India has formally asked the United States to reconsider a proposed tariff hike tied to a forced labour investigation, setting up what could become a significant test for India US trade relations in the months ahead. The request, made through official channels to the Office of the United States Trade Representative (USTR), pushes back firmly against findings that Indian officials say are built on shaky evidence and flawed methodology.
What Triggered the Dispute
The roots of this go back to March 2026, when the USTR launched two separate Section 301 investigations covering around 60 economies. One focused on forced labour practices, the other on excess industrial capacity. By June 3, the USTR had released its findings on the forced labour probe and proposed fresh tariffs on 54 economies as a result.
Under that proposal, India and China would face an additional 12.5 percent tariff, while countries like Canada, the European Union, Indonesia, Mexico, Pakistan, and Ecuador would see a somewhat lower 10 percent duty, largely because they already have legal prohibitions on forced labour imports, even if enforcement was judged inadequate. India’s case is different — the USTR’s report specifically flagged concerns about the absence of an outright import ban on goods linked to forced labour, and used that gap to justify the steeper tariff.
Naturally, this hasn’t gone down well in New Delhi.
India’s Pushback
In a formal submission to the USTR dated July 6, India laid out its objections in detail. The core argument is straightforward: there simply isn’t enough evidence connecting India’s major exports to the US with forced labour inputs, and the absence of a blanket import prohibition doesn’t automatically translate into an unfair advantage for Indian industries.
Speaking at a public hearing held as part of the USTR’s consultation process, Joint Secretary in India’s Department of Commerce, Brij Mohan Mishra, was direct about where India stands. He said India treats the elimination of forced labour as a constitutional obligation and a matter of international legal principle, not something it takes lightly. At the same time, he raised pointed concerns about how the USTR arrived at its conclusions.
According to India’s submission, the investigation’s methodology relied heavily on case studies from a handful of economies and broad trade pattern data, without offering sector-specific or country-specific evidence of actual forced labour linkages. In plain terms, India argues the US built a sweeping policy conclusion on a fairly thin evidentiary foundation, and that the required causal link between the absence of an import ban and harm to US commerce was never properly established.
The Rice Question
One particularly specific thread in the dispute involves rice. The USTR’s report had flagged concerns about rice imports into India allegedly involving forced labour, and their potential downstream impact on US rice producers. Speaking on behalf of India’s Agricultural and Processed Food Products Export Development Authority (APEDA), a representative from the Indian Embassy in Washington pushed back on this point directly, noting that India’s rice imports are minimal and cater to niche varietal demand rather than broad commercial substitution.

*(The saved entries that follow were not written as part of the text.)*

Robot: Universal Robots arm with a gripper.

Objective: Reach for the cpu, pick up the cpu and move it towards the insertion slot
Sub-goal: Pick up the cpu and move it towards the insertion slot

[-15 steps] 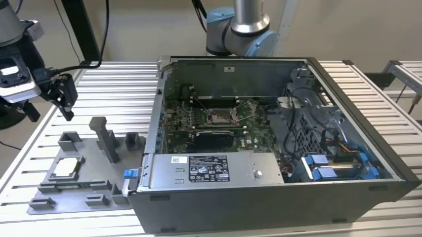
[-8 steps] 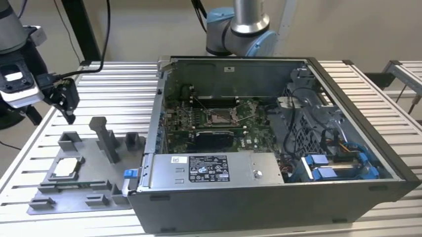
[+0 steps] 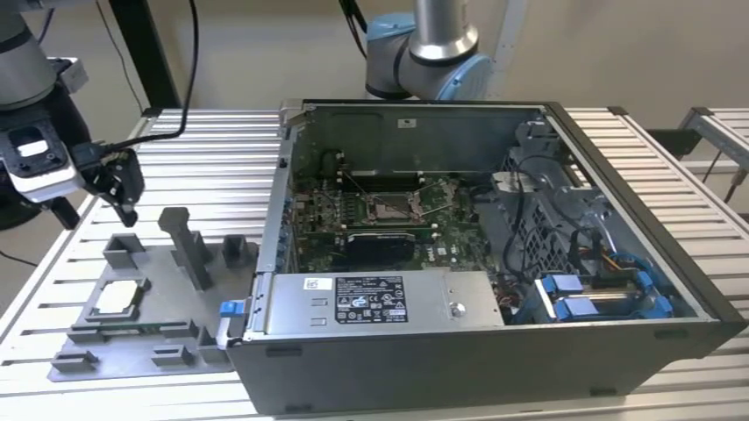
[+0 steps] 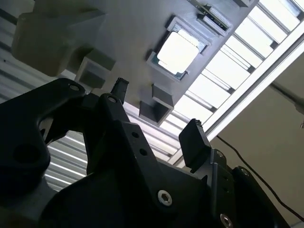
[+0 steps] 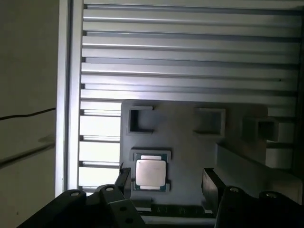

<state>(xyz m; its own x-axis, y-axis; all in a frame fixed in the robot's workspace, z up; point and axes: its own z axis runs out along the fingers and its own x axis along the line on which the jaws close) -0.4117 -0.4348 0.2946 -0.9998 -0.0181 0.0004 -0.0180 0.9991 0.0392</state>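
Both wrist views show wide claw [image 5: 166, 175] near cpu [image 5: 151, 172]; exterior view shows insertion slot [image 3: 390, 207].

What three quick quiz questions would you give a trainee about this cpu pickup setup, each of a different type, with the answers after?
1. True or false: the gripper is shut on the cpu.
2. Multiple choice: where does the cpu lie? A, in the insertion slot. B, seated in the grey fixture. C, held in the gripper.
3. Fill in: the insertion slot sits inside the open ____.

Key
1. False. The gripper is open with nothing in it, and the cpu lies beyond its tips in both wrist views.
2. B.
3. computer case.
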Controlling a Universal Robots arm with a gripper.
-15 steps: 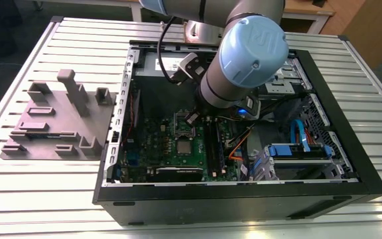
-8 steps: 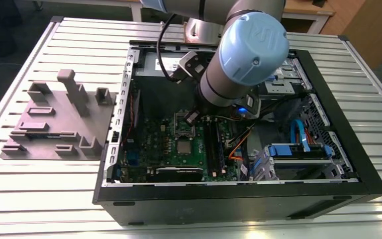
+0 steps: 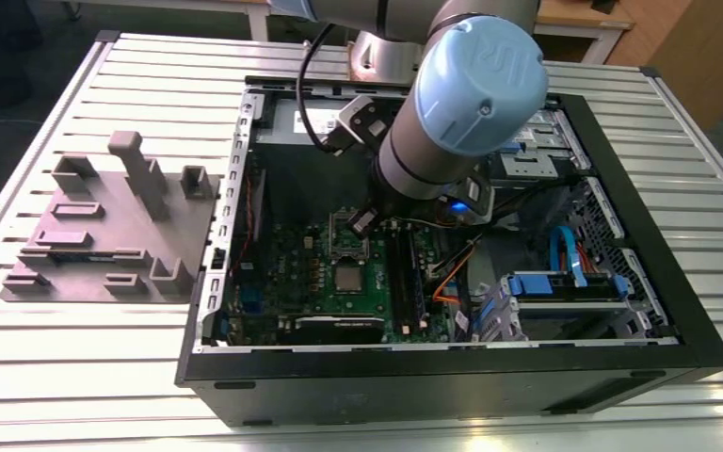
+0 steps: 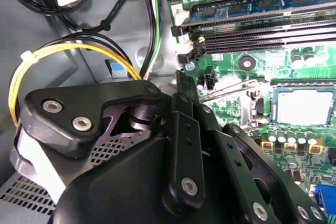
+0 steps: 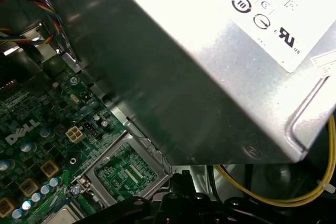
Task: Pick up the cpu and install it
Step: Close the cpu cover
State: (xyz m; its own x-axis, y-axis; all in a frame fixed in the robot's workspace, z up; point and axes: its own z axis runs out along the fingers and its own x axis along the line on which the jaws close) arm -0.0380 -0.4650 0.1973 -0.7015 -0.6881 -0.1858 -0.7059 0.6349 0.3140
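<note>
pincer [image 3: 364, 222] hanging inside the open PC case [image 3: 663, 311] over the green motherboard [image 3: 324, 273], can't tell if its fingers are spread or pinched, cpu [image 3: 349, 278] sitting flat in the socket just below the pincer tip, nothing gripping it, grey block tray [image 3: 110, 235] well off to the exterior view's left of the pincer

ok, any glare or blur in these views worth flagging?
First wrist view: the power supply label corner is blown out white, and its near side is soft. Second wrist view: the cpu top is washed out pale; the gripper body is blurred up close. Exterior view: evenly lit, with the case interior dim.
</note>
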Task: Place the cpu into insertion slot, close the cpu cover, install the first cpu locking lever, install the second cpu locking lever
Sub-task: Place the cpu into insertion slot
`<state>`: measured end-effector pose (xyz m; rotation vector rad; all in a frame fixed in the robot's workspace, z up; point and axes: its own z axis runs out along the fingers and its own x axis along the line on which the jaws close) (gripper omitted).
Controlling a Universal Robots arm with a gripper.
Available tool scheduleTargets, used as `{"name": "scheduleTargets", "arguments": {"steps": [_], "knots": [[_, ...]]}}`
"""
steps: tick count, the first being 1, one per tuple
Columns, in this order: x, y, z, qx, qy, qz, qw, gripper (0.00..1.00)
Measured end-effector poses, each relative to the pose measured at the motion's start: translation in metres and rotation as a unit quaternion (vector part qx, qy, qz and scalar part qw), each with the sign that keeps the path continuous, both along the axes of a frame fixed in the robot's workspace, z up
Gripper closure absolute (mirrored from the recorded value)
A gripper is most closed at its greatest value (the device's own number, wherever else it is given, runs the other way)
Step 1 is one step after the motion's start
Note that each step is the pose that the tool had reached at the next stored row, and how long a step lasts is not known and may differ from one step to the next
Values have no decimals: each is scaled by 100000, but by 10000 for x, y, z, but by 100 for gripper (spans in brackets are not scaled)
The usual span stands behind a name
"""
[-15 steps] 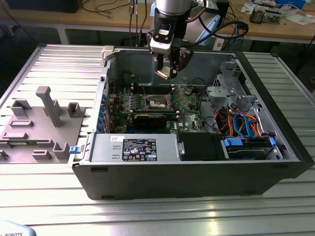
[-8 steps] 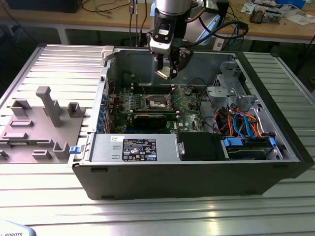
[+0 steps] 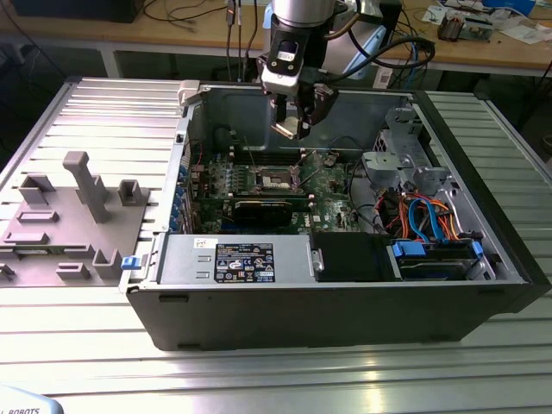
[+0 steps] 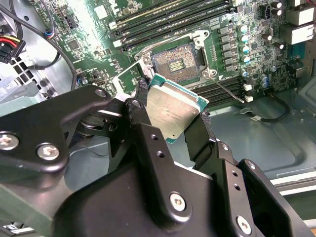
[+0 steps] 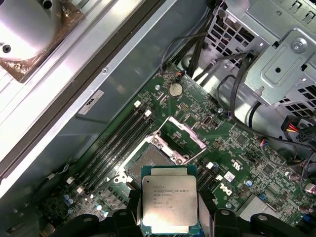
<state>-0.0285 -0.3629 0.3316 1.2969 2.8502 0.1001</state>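
My gripper (image 3: 293,123) hangs over the open computer case, shut on the cpu (image 4: 175,109), a flat square chip with a pale metal face. The black fingers (image 4: 144,129) clamp two opposite edges of the chip, as seen in both wrist views. The cpu (image 5: 169,205) is held in the air above the green motherboard, apart from it. The insertion slot (image 4: 177,61) lies bare with its dark centre showing, also seen at the board's middle (image 3: 278,179). The cpu cover (image 5: 180,138) stands swung up beside the insertion slot (image 5: 146,159). A thin locking lever (image 4: 223,87) sticks out next to the socket.
A grey labelled power-supply box (image 3: 233,259) fills the case's front. On the exterior view's right is a drive cage with blue and orange cables (image 3: 431,222). Long black memory slots (image 4: 170,19) flank the socket. A grey fixture block (image 3: 73,216) sits outside on the exterior view's left.
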Motion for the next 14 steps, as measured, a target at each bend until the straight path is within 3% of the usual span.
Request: {"name": "scheduleTargets", "arguments": {"steps": [14], "knots": [[0, 0, 0, 6, -3, -836, 99997, 46]]}}
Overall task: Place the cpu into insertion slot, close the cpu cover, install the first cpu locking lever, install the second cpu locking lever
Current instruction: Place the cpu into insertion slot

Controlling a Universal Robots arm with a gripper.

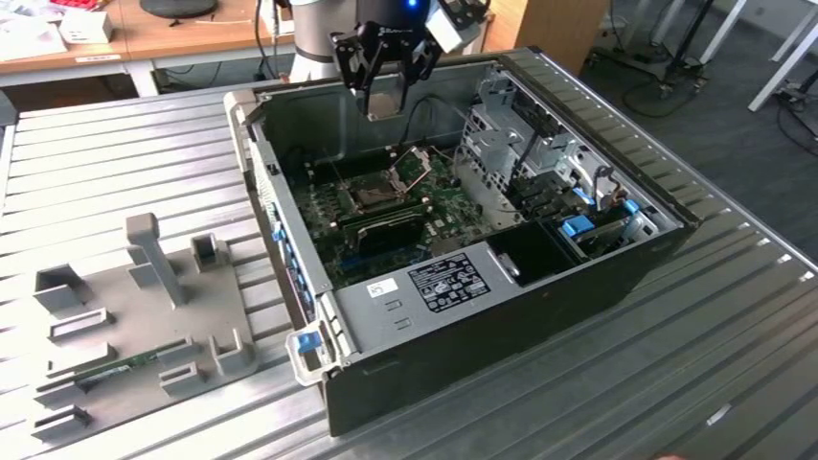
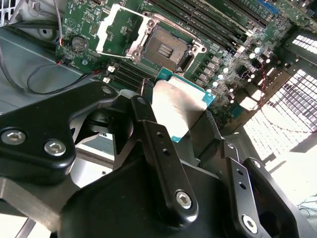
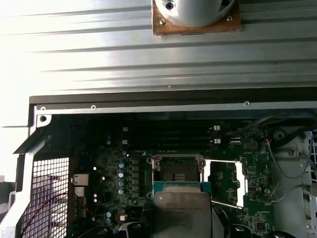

India also pointed to existing regulatory safeguards, noting that rice exports from India to the US are permitted only from mills and processing units registered with the agriculture ministry — a system designed specifically to prevent forced-labour-tainted goods from entering the supply chain in the first place.
Industry Voices Join the Chorus
It isn’t just government officials raising red flags. Industry chamber FICCI has also weighed in, arguing that the proposed additional tariff deserves careful reconsideration. Its submission made a broader economic point: higher tariffs wouldn’t just squeeze Indian exporters, they would also raise costs for American manufacturers, importers, retailers, and ultimately consumers who rely on these supply chains. That’s a common refrain in global commerce disputes — tariffs rarely stay contained to one side of the transaction.
What India Wants Instead
Rather than unilateral tariff action, India has repeatedly stressed that trade friction of this kind should be worked out through the existing framework of India-US bilateral trade negotiations. The message from New Delhi has been consistent: India is open to dialogue, willing to address specific, substantiated concerns, but resistant to broad measures that aren’t backed by clear, country-specific evidence.
Why This Matters Going Forward
Trade analysts following the situation suggest the outcome here could shape the tone of commercial relations between the two countries for some time. India exports remain a significant part of the bilateral trade relationship, spanning everything from textiles and agricultural products to pharmaceuticals and engineering goods, and a tariff hike of this size would ripple across several sectors simultaneously.
The USTR’s proposal has not been finalised yet, and public hearings are part of a formal consultation process before any final decision gets made. That leaves room for further negotiation, and India appears to be betting that a combination of legal argument, industry pressure, and diplomatic engagement can move the needle before the tariff takes effect.
For now, both sides seem to be signalling a preference for dialogue over confrontation, even as the underlying disagreement over evidence and methodology remains unresolved. How this plays out could offer an early indicator of where the broader India-US trade relationship is headed in the second half of the year.